EXERCISE AIM: In the data below, locate the line containing "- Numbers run" and the line containing "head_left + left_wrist", then retype both and everything between them exactly. Pictures are not part of the copy.

┌─ SUPPLIED MATERIAL

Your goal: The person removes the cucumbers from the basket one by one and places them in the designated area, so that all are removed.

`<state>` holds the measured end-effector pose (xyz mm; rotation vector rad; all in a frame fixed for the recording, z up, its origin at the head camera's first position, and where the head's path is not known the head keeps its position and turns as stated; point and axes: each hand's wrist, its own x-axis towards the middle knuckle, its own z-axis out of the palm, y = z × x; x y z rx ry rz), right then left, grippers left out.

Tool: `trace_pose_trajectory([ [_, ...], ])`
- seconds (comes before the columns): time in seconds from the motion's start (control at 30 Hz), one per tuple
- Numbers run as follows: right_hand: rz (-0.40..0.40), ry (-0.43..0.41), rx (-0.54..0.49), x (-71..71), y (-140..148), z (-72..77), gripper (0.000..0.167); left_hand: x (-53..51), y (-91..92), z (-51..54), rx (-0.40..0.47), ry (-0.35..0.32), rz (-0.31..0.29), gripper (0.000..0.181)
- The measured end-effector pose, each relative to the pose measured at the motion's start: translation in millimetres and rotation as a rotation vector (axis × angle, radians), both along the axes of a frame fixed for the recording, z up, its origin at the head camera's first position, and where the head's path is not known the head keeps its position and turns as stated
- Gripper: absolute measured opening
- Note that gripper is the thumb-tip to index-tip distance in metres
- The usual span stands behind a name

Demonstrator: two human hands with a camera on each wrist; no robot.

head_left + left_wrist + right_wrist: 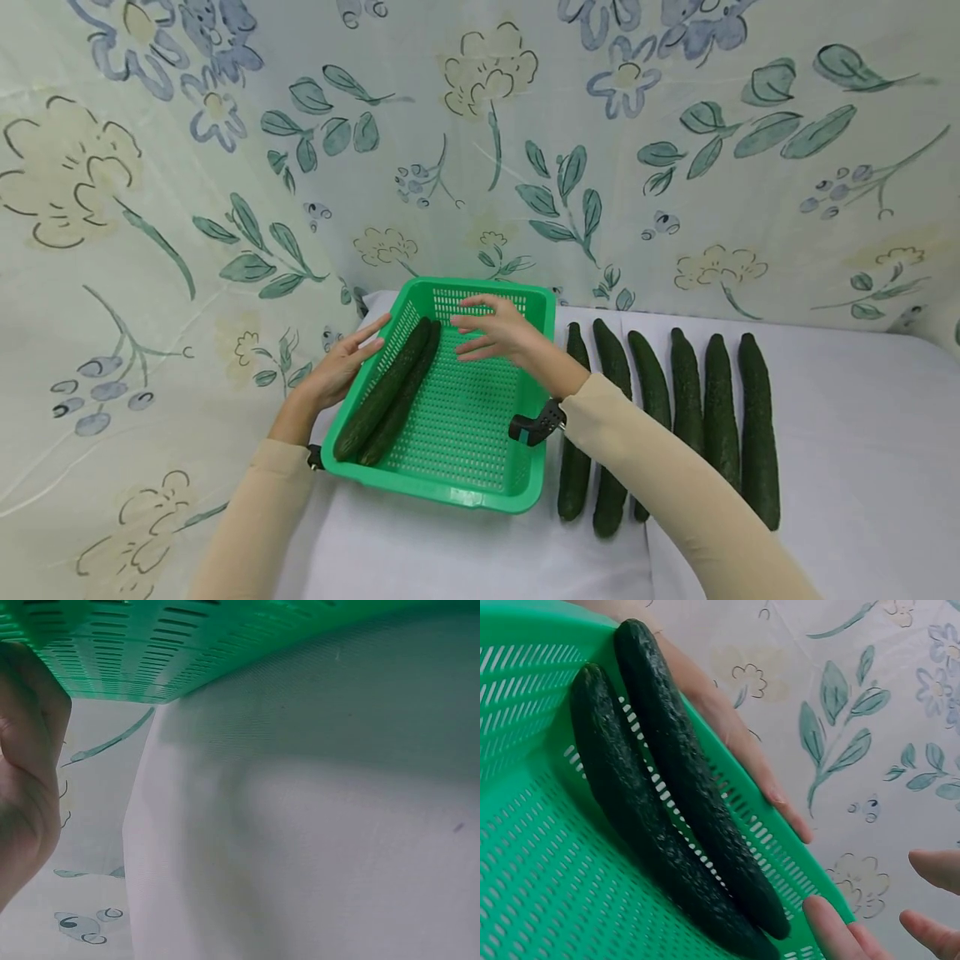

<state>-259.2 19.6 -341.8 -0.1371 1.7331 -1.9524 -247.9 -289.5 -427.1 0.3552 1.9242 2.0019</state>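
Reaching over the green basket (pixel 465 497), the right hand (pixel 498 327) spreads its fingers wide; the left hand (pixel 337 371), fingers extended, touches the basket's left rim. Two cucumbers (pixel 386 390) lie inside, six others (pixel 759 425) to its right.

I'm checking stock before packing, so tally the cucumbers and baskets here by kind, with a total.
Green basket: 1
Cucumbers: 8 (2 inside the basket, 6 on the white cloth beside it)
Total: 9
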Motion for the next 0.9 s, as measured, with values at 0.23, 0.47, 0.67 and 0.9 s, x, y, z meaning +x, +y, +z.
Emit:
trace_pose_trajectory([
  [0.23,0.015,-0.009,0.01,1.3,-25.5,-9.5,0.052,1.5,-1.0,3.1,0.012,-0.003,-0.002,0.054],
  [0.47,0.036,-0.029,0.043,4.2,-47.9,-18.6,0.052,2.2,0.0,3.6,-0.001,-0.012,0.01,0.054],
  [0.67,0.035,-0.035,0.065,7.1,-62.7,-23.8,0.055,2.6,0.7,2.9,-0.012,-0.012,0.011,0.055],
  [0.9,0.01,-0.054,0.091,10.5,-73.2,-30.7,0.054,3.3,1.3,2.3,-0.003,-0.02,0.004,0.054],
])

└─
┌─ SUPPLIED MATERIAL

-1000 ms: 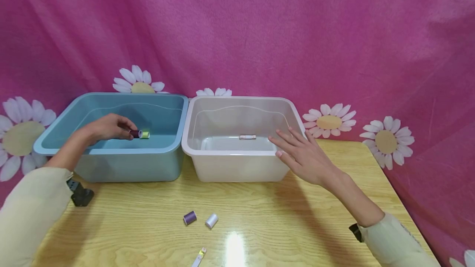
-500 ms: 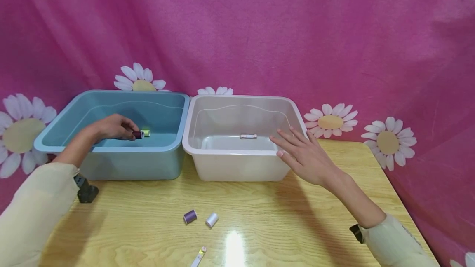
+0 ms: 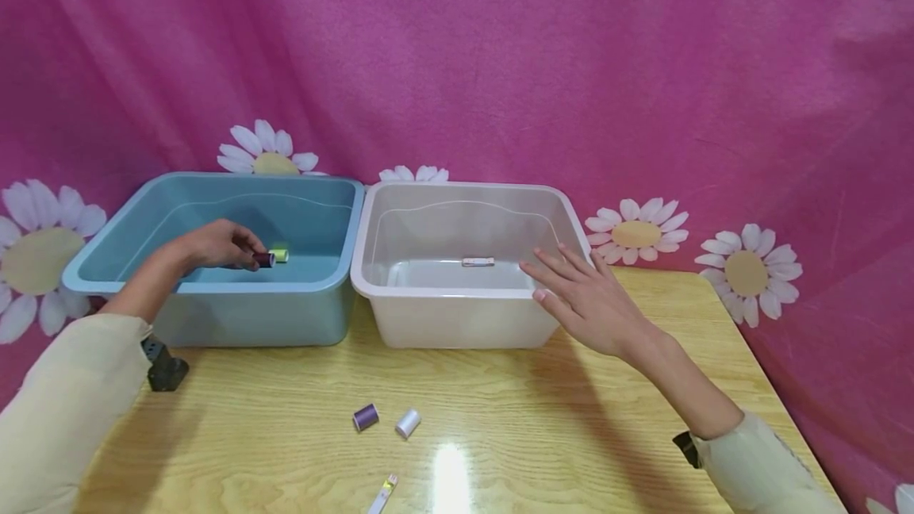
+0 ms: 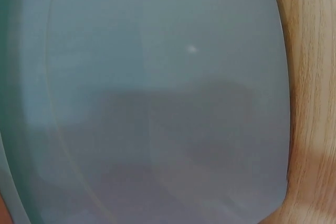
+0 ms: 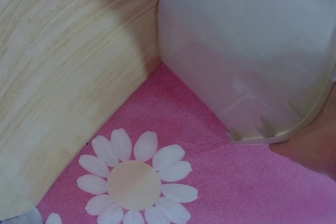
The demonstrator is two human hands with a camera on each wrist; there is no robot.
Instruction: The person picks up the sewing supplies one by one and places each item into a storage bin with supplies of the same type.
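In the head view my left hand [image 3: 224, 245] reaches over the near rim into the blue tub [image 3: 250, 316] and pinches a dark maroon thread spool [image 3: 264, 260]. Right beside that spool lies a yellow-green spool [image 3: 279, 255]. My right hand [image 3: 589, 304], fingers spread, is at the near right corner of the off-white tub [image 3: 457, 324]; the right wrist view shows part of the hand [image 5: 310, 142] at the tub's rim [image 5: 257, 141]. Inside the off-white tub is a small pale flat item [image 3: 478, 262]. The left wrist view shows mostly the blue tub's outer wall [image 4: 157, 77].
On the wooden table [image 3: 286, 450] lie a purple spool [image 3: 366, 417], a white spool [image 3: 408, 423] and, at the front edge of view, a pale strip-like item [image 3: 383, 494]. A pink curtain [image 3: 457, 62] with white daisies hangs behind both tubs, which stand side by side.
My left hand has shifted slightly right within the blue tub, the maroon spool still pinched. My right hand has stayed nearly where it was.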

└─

WRITTEN RESPONSE:
- Numbers run as follows: right_hand: rz (-0.40..0.40), ry (-0.43..0.41), rx (-0.54..0.49), x (-71..71), y (-140..148), z (-72..77), gripper (0.000..0.167); left_hand: x (-53..51), y (-91..92), z (-51..54), rx (-0.40..0.47), ry (-0.35..0.32), rz (-0.31..0.29), gripper (0.000..0.181)
- The measured end-effector pose, each relative to the pose measured at the motion's start: translation in millimetres and rotation as a rotation vector (axis × angle, radians), both along the axes of a frame fixed for the recording, z up, its origin at the head camera's first position, and where the head's path is not known the head keeps its position and turns as stated
- Gripper: absolute measured opening
- Note that gripper is the thumb-tip to index-tip distance in metres
- The usual span stands behind a name

Demonstrator: two human hands with a camera on each wrist; no robot.

head_left + left_wrist + right_wrist: 

The work on this exercise has been completed.